_Data shown_:

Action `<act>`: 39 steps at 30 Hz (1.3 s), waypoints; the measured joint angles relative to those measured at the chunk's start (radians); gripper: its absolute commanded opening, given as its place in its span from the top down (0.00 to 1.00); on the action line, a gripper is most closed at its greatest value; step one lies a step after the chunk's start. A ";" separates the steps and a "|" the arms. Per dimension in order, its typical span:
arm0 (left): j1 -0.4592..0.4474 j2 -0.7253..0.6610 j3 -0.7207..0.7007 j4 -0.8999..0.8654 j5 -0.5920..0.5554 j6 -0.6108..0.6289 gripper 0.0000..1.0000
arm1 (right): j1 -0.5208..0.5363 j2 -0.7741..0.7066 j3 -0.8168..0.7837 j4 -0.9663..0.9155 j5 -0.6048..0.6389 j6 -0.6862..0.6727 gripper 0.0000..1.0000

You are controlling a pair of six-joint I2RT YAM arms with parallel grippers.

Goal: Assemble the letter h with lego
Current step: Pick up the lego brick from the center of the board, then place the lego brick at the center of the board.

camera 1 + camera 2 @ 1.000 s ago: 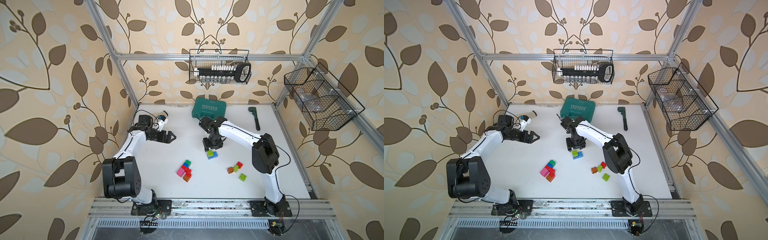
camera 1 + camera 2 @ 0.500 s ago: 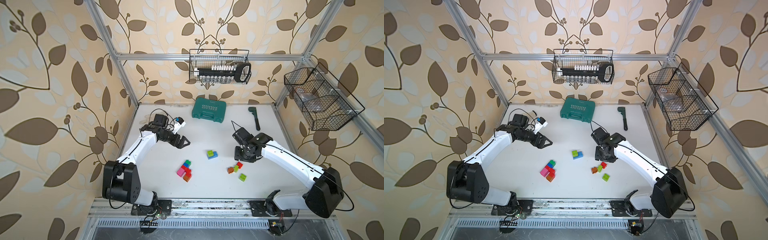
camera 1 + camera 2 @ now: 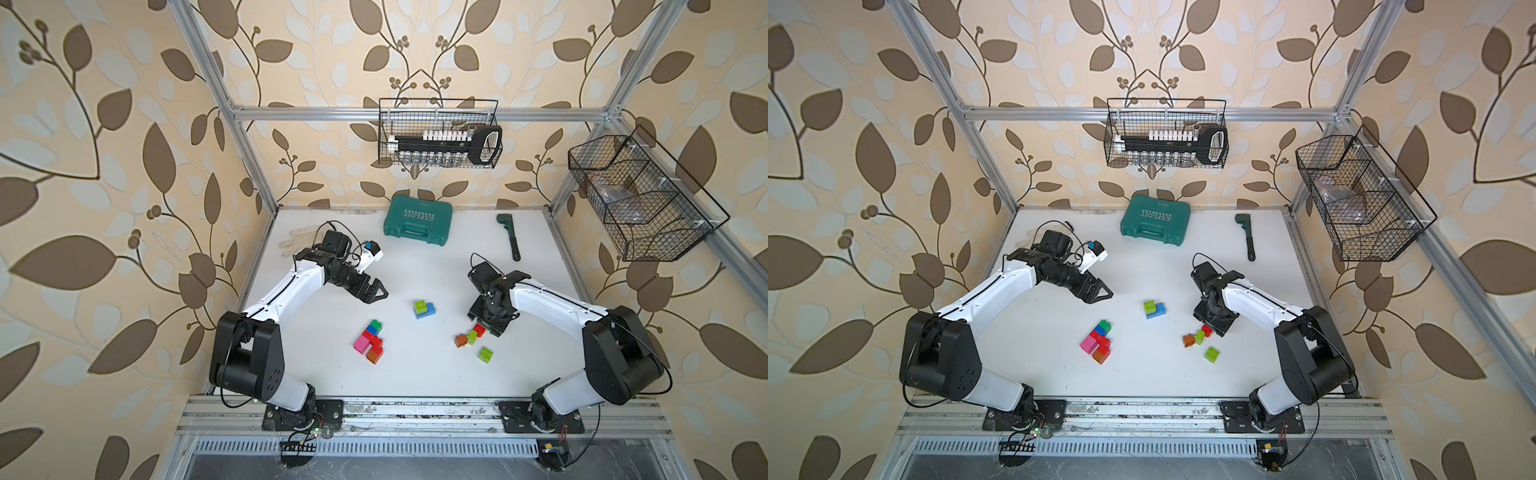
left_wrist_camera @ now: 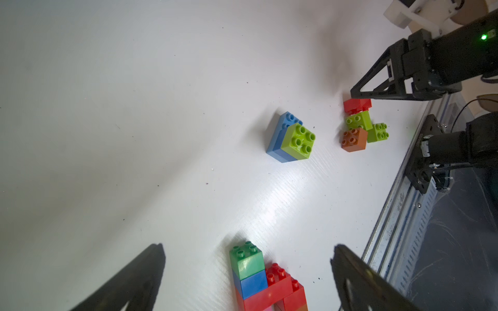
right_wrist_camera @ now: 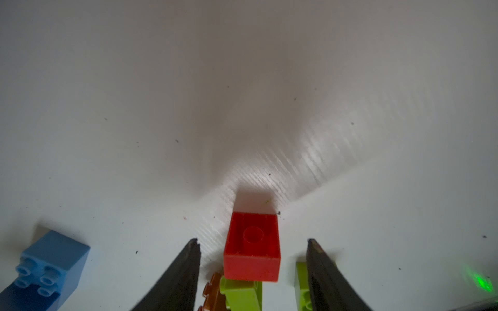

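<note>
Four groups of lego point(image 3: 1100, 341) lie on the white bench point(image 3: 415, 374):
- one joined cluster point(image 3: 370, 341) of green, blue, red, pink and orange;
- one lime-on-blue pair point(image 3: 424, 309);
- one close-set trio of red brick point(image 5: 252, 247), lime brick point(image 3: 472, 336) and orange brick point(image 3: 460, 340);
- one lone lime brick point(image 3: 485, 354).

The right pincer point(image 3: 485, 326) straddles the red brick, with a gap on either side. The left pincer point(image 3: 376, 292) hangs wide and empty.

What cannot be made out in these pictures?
- Red brick: both top views, partly covered by the right jaws.
- Built stack: left wrist view, cut off by the picture edge.
- Lime brick: right wrist view, half behind one jaw.
- Contents of the side basket: top views, too small, behind mesh.
</note>
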 measured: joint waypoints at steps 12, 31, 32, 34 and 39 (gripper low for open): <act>0.000 0.000 0.001 -0.010 0.001 0.003 0.01 | 0.016 0.010 -0.019 0.054 -0.013 -0.001 0.75; -0.069 -0.081 0.071 -0.092 0.258 0.244 0.02 | 0.251 0.025 0.325 -0.053 -0.165 -0.605 0.77; -0.071 -0.081 0.071 -0.093 0.258 0.249 0.02 | 0.269 0.045 0.351 -0.082 -0.158 -0.620 0.77; -0.074 -0.080 0.071 -0.092 0.254 0.255 0.02 | 0.309 0.101 0.394 -0.135 -0.141 -0.640 0.76; -0.074 -0.080 0.020 -0.051 0.227 0.259 0.01 | 0.431 0.248 0.415 -0.260 -0.129 -0.639 0.76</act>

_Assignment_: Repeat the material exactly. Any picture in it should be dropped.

_Response_:
Action `<act>`: 39 steps at 30 Hz (1.3 s), waypoints; the measured joint angles relative to those measured at the chunk's start (radians); gripper: its absolute commanded opening, given as its place in its span from the top down (0.00 to 1.00); on the action line, a gripper is most closed at its greatest value; step one lies a step after the chunk's start. A ";" separates the steps and a "|" the arms. Per dimension in order, its typical span:
arm0 (left): j1 -0.4592..0.4474 j2 -0.7253..0.6610 j3 -0.7207..0.7007 j4 -0.8999..0.8654 j5 -0.5920..0.5554 j6 -0.6108..0.6289 gripper 0.0000..1.0000
arm1 (right): j1 -0.5208..0.5363 j2 -0.7741..0.7066 j3 -0.8168..0.7837 j4 -0.9663..0.9155 j5 -0.6048..0.6389 j6 -0.6862..0.6727 gripper 0.0000..1.0000

You are controlling a pair of six-joint I2RT YAM arms with parallel grippers.

Goal: Assemble the letter h with lego
Current step: Pick up the lego brick from the center of the board, then place the lego brick at the center of the board.

camera 1 + camera 2 @ 1.000 s ago: 
camera 1 + camera 2 @ 0.500 s ago: 
camera 1 + camera 2 @ now: 
left_wrist_camera @ now: 
right_wrist_camera @ now: 

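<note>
Four groups of lego point(image 3: 1100, 341) lie on the white bench point(image 3: 415, 374):
- one joined cluster point(image 3: 370, 341) of green, blue, red, pink and orange;
- one lime-on-blue pair point(image 3: 424, 309);
- one close-set trio of red brick point(image 5: 252, 247), lime brick point(image 3: 472, 336) and orange brick point(image 3: 460, 340);
- one lone lime brick point(image 3: 485, 354).

The right pincer point(image 3: 485, 326) straddles the red brick, with a gap on either side. The left pincer point(image 3: 376, 292) hangs wide and empty.

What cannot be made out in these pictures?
- Red brick: both top views, partly covered by the right jaws.
- Built stack: left wrist view, cut off by the picture edge.
- Lime brick: right wrist view, half behind one jaw.
- Contents of the side basket: top views, too small, behind mesh.
</note>
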 measured: joint waypoints at steps 12, 31, 32, 34 and 39 (gripper low for open): <act>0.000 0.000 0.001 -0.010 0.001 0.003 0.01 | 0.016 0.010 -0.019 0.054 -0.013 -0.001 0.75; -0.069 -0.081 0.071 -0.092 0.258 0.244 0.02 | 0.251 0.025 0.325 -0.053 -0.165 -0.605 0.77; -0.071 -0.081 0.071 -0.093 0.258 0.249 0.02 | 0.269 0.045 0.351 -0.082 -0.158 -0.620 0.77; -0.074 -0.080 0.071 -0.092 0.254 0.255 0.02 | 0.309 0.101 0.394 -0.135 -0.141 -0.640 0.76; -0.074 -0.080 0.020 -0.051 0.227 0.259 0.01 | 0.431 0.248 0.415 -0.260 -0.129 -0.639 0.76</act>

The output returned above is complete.